_Aim of the exercise_:
What you return should match the data below exactly, line for line.

_Recorded data_:
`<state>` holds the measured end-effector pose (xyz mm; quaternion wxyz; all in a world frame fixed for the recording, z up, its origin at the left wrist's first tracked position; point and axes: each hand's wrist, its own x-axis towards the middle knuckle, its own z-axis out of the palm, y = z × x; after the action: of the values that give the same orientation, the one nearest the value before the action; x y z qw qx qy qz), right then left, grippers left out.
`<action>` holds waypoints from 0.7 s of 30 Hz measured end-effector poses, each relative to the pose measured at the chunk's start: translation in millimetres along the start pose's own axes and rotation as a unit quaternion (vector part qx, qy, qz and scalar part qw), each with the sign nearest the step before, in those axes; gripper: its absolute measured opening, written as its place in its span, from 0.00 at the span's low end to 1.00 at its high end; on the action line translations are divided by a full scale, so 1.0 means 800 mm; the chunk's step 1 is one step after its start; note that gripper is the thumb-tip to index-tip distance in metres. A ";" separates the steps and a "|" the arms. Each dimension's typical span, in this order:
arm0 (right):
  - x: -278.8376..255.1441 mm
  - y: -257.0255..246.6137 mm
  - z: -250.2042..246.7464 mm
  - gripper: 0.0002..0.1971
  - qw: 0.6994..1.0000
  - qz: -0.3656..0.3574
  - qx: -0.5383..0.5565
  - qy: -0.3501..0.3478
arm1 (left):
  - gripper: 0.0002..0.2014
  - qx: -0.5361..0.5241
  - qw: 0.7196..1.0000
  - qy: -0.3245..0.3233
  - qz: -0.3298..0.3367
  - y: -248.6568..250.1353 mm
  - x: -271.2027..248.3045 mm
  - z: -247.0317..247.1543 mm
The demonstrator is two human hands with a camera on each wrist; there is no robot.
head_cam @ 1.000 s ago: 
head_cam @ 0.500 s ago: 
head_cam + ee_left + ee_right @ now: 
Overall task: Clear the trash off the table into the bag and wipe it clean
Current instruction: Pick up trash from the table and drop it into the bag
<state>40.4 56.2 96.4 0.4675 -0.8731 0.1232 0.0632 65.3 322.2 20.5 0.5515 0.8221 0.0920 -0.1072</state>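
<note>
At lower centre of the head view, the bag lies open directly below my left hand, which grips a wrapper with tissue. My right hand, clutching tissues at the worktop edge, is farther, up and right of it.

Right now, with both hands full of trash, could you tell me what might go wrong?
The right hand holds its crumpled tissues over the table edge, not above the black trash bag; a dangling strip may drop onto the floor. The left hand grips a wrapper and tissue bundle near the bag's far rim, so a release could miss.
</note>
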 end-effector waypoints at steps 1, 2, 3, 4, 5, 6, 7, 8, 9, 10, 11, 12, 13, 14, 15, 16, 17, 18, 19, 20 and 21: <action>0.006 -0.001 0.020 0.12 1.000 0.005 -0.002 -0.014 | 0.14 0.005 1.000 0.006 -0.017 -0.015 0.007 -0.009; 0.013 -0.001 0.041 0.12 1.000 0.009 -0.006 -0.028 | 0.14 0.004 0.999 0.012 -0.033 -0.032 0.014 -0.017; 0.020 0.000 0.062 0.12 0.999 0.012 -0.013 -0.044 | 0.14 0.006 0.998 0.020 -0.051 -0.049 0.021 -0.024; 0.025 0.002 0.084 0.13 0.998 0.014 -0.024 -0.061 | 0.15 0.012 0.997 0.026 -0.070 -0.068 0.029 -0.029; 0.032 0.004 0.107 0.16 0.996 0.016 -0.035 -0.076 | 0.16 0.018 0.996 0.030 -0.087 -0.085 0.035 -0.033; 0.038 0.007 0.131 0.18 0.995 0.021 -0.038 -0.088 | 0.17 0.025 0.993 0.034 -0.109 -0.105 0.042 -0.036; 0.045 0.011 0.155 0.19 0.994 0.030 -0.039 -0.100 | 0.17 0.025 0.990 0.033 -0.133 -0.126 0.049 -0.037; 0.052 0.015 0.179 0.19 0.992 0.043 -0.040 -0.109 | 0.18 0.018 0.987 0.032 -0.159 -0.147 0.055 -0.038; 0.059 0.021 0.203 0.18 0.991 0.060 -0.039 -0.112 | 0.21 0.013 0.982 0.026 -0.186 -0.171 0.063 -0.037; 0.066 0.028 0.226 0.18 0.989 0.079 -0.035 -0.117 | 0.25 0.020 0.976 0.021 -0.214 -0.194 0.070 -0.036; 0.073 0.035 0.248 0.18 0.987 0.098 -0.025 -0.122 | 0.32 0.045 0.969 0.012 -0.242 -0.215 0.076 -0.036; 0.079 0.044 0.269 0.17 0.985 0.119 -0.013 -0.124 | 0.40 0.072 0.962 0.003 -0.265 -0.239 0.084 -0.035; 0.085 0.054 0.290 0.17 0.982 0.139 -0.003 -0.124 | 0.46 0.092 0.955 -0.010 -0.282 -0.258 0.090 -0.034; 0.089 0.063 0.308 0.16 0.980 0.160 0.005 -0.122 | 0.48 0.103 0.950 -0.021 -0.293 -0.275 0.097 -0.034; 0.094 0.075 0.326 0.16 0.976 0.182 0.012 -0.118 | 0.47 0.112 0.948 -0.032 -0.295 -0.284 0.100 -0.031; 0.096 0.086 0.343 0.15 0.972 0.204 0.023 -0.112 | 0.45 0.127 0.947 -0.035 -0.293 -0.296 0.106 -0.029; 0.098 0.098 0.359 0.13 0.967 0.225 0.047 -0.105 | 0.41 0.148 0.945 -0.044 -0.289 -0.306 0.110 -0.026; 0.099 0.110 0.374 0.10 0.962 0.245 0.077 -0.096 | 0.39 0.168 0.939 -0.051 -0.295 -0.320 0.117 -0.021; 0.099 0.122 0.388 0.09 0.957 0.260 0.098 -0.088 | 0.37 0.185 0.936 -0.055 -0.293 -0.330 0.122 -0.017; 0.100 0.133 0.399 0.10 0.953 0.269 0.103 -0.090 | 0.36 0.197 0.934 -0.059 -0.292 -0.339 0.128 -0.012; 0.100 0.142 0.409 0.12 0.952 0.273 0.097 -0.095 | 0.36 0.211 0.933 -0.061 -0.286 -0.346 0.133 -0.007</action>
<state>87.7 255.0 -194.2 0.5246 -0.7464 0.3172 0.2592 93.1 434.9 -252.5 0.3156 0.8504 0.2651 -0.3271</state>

_Your response_:
`<state>` holds the measured end-effector pose (xyz mm; quaternion wxyz; all in a world frame fixed for the recording, z up, its origin at the left wrist's first tracked position; point and axes: each hand's wrist, its own x-axis towards the middle knuckle, its own z-axis out of the palm, y = z × x; after the action: of the values that give the same orientation, the one nearest the value before the action; x y z qw qx qy qz), right then left, grippers left out.
`<action>` holds waypoints from 0.7 s of 30 Hz measured end-effector poses, each relative to the pose measured at the chunk's start: translation in millimetres along the start pose's own axes and rotation as a unit quaternion (vector part qx, qy, qz and scalar part qw), each with the sign nearest the step before, in those axes; gripper: its absolute measured opening, written as its place in its span, from 0.00 at the span's low end to 1.00 at its high end; on the action line translations are divided by a full scale, so 1.0 means 800 mm; the chunk's step 1 is one step after its start; note that gripper is the thumb-tip to index-tip distance in metres. A ";" separates the steps and a "|" the arms. Each dimension's typical span, in this order:
arm0 (right):
  - x: -278.8376..255.1441 mm
  - y: -257.0255..246.6137 mm
  - z: -250.2042..246.7464 mm
  - gripper: 0.0002..0.1971
  - qw: 0.6994..1.0000
  - qz: -0.3656..0.3574
  - qx: -0.5383..0.5565
  - qy: -0.3501..0.3478
arm1 (left):
  - gripper: 0.0002..0.2014
  - qx: -0.5361..0.5241
  - qw: 0.7196..1.0000
  - qy: -0.3245..0.3233
  - qz: -0.3298..0.3367
  - y: -248.6568..250.1353 mm
  - x: -271.2027..248.3045 mm
  - z: -247.0317..247.1543 mm
The demonstrator is two human hands with a camera on each wrist; there is no robot.
head_cam @ 1.000 s ago: 
head_cam @ 0.500 s ago: 
head_cam + ee_left + ee_right @ now: 
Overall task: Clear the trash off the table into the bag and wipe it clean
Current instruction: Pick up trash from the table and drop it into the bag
<state>40.4 56.2 96.4 0.4675 -0.8731 0.1232 0.0632 65.3 322.2 20.5 0.5515 0.8221 0.0920 -0.1072</state>
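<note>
At lower centre of the head view, the bag lies open directly below my left hand, which grips a wrapper with tissue. My right hand, clutching tissues at the worktop edge, is farther, up and right of it.

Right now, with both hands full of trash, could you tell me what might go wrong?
The right hand holds its crumpled tissues over the table edge, not above the black trash bag; a dangling strip may drop onto the floor. The left hand grips a wrapper and tissue bundle near the bag's far rim, so a release could miss.
</note>
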 end-effector waypoints at steps 1, 2, 3, 4, 5, 6, 7, 8, 9, 10, 11, 12, 13, 14, 15, 16, 17, 18, 19, 20 and 21: <action>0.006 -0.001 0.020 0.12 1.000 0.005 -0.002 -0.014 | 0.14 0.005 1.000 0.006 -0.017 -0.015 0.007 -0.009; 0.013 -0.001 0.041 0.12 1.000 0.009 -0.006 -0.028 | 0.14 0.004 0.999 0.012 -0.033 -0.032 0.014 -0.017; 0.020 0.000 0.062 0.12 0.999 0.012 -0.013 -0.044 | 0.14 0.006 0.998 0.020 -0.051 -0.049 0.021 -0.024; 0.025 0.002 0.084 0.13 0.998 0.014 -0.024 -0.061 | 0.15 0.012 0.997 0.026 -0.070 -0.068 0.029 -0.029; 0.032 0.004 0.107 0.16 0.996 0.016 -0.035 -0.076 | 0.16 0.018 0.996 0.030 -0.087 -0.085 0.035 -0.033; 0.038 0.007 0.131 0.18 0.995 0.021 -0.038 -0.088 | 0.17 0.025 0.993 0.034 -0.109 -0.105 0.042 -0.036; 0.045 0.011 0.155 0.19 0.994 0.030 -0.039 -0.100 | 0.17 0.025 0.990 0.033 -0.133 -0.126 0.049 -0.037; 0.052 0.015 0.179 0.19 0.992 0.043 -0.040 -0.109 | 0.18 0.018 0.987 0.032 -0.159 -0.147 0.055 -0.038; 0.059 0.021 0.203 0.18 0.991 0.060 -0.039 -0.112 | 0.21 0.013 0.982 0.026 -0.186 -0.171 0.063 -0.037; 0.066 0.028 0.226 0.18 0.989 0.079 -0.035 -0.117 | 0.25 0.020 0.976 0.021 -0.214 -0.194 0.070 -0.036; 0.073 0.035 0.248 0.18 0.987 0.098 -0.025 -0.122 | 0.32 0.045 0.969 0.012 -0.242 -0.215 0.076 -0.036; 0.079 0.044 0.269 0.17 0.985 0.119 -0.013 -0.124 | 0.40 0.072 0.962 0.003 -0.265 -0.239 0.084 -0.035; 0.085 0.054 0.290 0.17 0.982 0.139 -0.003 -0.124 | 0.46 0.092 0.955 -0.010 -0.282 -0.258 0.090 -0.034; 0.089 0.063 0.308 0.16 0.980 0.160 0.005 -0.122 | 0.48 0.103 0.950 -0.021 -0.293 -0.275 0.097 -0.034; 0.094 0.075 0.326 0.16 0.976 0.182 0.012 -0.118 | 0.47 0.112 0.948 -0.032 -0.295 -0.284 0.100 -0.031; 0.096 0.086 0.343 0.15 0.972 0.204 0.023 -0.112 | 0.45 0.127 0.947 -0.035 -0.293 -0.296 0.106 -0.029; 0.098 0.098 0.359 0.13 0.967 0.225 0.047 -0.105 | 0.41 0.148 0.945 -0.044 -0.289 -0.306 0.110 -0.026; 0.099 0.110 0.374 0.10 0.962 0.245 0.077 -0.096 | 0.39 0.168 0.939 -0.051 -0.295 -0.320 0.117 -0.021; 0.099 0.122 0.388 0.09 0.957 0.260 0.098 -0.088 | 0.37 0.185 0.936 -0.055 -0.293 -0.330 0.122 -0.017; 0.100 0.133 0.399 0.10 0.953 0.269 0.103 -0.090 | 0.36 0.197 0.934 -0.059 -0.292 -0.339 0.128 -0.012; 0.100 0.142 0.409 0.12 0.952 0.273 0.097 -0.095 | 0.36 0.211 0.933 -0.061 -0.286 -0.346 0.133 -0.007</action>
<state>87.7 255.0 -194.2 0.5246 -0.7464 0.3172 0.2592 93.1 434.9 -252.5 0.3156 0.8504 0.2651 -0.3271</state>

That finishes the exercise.